In 41.8% of the decisions, the Board reversed the Examiner for at least one appealed claim.

In 32.6% of the decisions, the Board reversed the Examiner for all appealed claims.

The data set included the 3998 total decisions in which 35 USC 103(a) was an issue in an ex parte appeal.  Of the total number of decisions, 1302 were reversed in whole and 369 were partially reversed.  The exact timeframe measured was from 7/25/16 – 1/7/2017. Appeals from reexamination proceedings were not included in the data.

This data indicates that where the issue is obviousness, the practitioner has better than a 1 out of 3 chance that the Board will reverse the Examiner.

35 USC 102 Reversal Rates for PTAB

The doctrine of anticipation under Section 102 is one of the most settled areas of patent law. A reference either discloses the features of a claim or it does not.
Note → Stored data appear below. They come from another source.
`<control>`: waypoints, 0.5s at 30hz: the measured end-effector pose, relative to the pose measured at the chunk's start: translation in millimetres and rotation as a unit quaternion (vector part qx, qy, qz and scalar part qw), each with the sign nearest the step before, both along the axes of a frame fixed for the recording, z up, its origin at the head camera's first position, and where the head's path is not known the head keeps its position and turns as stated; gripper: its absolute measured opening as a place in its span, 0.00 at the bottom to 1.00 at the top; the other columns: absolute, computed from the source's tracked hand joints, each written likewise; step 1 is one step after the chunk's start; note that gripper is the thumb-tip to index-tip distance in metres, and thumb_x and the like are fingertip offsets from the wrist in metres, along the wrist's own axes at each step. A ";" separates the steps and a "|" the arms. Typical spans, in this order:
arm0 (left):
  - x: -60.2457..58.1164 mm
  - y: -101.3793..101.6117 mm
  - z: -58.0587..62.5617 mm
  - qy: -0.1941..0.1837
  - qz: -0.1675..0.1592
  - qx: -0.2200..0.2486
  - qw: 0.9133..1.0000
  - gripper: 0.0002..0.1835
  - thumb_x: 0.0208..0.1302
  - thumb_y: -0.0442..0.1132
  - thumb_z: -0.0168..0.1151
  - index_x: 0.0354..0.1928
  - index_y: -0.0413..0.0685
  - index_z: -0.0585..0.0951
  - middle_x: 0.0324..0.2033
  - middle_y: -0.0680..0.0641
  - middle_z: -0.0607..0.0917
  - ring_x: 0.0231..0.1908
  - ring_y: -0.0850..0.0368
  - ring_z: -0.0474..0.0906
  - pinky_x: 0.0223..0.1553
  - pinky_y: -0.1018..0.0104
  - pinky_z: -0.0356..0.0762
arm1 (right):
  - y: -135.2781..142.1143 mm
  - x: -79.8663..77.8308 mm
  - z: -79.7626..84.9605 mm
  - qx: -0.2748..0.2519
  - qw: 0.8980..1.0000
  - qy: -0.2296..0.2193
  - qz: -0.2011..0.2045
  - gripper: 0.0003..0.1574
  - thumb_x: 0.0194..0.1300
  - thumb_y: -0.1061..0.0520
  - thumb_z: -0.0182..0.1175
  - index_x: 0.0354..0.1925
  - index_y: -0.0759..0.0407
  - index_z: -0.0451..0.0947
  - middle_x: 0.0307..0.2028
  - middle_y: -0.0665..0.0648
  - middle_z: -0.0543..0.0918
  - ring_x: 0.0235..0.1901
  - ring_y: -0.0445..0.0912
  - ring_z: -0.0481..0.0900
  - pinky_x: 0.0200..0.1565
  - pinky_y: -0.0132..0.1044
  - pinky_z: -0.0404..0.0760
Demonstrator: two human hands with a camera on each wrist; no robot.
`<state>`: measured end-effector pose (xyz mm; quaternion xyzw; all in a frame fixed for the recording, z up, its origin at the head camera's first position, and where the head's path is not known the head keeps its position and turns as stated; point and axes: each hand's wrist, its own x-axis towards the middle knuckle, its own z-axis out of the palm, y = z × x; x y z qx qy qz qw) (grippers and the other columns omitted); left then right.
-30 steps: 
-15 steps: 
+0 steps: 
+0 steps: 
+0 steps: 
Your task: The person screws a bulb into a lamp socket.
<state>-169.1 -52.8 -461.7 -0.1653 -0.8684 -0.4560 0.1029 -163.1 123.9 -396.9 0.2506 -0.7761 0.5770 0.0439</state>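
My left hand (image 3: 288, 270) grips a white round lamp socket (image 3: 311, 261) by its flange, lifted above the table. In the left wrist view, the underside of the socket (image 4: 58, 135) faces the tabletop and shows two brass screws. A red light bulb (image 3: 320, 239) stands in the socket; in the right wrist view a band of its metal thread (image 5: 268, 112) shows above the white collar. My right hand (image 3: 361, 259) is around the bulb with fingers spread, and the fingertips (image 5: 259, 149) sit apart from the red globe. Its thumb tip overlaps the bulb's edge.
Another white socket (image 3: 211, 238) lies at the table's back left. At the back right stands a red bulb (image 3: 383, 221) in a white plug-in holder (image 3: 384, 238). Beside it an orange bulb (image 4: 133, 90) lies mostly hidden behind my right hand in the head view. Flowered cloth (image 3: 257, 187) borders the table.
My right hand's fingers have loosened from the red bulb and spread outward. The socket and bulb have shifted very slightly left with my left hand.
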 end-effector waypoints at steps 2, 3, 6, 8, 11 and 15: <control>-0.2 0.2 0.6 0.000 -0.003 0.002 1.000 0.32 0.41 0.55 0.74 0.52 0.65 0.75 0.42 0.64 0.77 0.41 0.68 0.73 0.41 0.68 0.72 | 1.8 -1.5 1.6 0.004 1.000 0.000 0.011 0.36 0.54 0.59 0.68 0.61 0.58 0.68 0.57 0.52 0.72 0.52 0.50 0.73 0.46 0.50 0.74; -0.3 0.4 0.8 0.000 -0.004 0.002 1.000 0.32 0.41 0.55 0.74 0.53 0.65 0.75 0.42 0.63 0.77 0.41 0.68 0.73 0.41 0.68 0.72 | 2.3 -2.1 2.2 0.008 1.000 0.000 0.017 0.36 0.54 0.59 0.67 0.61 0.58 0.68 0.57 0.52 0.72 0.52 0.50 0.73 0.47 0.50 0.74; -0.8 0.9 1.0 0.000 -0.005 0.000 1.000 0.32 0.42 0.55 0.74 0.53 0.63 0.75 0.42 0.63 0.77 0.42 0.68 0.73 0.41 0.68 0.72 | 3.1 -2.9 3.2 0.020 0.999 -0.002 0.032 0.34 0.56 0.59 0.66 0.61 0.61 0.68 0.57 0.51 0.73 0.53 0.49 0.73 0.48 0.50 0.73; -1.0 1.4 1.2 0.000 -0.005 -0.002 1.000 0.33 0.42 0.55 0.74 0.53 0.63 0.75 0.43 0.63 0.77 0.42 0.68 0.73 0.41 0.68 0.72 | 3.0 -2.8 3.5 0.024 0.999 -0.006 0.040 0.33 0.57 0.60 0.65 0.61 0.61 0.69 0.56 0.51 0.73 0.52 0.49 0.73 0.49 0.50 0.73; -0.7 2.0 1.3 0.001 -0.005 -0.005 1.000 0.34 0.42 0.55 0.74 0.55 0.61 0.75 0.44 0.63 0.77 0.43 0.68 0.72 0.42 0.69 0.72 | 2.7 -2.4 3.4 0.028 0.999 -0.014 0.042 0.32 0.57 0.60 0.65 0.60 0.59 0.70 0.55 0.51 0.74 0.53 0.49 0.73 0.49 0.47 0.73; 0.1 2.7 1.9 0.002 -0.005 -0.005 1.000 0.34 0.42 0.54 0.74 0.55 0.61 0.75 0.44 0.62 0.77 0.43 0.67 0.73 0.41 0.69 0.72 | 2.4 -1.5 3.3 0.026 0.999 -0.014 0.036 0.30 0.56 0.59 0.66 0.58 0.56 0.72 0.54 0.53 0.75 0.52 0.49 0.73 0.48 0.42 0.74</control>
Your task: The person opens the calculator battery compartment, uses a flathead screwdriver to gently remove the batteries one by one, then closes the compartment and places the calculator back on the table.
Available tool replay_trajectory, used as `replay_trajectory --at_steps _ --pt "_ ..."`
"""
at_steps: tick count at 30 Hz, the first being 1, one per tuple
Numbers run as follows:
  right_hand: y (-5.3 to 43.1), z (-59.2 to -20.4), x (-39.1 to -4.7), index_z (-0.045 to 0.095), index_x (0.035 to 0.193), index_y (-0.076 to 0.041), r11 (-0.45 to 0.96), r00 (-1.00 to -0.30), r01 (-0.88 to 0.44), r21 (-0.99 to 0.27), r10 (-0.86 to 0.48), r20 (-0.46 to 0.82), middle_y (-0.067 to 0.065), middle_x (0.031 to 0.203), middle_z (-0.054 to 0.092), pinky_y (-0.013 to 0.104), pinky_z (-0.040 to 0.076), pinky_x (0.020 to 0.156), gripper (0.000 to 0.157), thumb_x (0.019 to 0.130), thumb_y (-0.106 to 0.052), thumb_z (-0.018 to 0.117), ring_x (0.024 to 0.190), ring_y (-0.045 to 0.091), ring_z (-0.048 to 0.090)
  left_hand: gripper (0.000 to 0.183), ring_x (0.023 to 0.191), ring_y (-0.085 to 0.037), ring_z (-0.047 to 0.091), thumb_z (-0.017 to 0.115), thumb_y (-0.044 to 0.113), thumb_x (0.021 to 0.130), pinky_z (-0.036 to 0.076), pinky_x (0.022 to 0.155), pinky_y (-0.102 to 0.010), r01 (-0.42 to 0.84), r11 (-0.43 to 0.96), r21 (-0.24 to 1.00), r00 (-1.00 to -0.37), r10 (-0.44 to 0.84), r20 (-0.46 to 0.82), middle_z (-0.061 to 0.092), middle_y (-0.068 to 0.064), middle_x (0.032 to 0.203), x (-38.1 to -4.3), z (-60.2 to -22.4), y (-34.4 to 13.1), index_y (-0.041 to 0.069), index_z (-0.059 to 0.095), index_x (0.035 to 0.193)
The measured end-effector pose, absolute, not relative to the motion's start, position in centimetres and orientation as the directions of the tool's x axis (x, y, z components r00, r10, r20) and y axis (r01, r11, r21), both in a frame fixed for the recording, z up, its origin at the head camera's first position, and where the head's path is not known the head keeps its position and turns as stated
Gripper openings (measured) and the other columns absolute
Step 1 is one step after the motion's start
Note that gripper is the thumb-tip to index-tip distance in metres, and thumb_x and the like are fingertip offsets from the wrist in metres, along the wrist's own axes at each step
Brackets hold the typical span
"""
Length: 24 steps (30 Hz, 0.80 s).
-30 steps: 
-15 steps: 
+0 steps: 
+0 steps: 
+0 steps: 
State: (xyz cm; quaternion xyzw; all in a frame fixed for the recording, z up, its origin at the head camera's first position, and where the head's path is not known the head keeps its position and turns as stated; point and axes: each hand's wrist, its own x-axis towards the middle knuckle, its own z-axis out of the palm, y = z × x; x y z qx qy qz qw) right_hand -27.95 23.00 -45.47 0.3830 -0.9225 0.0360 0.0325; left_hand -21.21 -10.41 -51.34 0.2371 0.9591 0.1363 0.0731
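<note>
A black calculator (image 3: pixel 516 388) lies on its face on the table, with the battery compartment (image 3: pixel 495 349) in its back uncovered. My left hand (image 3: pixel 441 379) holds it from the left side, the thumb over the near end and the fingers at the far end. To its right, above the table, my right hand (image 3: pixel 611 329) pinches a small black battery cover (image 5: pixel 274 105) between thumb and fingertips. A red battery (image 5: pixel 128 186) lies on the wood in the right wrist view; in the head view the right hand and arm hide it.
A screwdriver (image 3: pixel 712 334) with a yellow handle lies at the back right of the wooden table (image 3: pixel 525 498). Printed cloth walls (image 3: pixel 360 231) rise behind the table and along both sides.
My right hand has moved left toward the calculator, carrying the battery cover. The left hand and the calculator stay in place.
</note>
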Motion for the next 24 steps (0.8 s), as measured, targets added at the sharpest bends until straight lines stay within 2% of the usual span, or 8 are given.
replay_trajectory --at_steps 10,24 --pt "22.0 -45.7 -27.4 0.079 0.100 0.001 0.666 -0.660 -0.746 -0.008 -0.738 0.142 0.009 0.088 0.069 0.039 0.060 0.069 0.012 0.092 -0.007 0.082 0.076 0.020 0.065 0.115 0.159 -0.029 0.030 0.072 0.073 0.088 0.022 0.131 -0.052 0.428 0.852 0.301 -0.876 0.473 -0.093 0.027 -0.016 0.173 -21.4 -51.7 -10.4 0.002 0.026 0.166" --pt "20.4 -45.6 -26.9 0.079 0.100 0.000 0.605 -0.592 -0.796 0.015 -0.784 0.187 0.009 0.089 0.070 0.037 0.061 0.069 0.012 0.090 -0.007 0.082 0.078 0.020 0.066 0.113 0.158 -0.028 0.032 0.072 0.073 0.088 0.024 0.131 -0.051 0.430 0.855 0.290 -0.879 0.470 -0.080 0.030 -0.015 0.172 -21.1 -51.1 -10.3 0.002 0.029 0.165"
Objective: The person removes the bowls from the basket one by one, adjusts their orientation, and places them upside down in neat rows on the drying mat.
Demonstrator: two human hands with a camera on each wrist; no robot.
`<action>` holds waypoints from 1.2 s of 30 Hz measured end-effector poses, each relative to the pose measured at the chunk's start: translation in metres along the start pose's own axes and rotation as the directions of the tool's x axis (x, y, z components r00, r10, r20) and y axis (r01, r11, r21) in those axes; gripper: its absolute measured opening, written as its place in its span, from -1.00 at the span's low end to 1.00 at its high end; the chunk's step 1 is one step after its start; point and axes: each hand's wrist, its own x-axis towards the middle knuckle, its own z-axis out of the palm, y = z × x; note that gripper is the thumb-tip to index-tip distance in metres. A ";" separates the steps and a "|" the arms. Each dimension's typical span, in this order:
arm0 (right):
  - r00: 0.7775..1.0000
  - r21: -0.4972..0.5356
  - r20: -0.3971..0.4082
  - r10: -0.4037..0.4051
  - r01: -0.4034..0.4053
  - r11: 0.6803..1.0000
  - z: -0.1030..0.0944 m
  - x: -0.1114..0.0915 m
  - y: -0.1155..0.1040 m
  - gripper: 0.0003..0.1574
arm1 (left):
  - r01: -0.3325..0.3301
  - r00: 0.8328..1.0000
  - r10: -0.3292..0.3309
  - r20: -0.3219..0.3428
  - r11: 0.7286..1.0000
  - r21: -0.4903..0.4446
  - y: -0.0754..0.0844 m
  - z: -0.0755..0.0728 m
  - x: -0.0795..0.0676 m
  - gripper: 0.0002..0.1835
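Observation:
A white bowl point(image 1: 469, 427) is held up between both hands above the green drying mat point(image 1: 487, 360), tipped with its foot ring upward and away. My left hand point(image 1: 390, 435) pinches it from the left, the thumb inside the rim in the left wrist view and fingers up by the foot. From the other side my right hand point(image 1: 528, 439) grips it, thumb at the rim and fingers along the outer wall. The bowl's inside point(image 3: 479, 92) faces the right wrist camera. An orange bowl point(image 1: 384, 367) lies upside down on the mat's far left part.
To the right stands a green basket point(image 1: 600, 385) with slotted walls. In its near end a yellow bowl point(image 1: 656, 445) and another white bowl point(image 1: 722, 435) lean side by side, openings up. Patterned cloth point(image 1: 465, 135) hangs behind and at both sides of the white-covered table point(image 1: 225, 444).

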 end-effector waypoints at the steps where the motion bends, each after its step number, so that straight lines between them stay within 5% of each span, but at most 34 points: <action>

True, there are nuances to the doctrine, such as inherent disclosure of the applied reference and the broadest reasonable interpretation of claim terms. But for the most part, to support an anticipation rejection, an Examiner must point to where in an applied reference the features of a claim is disclosed and the anticipation rejection should be on solid ground.

Because the doctrine of anticipation is pretty straightforward, one would expect that the frequency that an Examiner is overturned would be relatively low. But the appeals decisions of such rejections tell a surprisingly different story. Looking back at the past six months of ex parte appeal decisions from the Patent Trial and Appeal Board (PTAB) for those decisions involving at least one section of 35 USC 102 reveals that anticipation rejections are among the highest reversed rejections:

In 58% of the decisions, the Board reversed the Examiner for at least one appealed claim.

In 49% of the decisions, the Board reversed the Examiner for all appealed claims.

The data set included the 976 total decisions in which 35 USC 102 (all sections) was an issue in an ex parte appeal. A total of 481 decisions wholly reversed the Examiner on anticipation grounds, and a total of 85 decisions partially reversed the Examiner on anticipation grounds. Appeals from reexamination proceedings were not included in the data.

These data indicate that where the issue is anticipation of the claims, the practitioner has better than 50% odds of having the Board reverse the Examiner.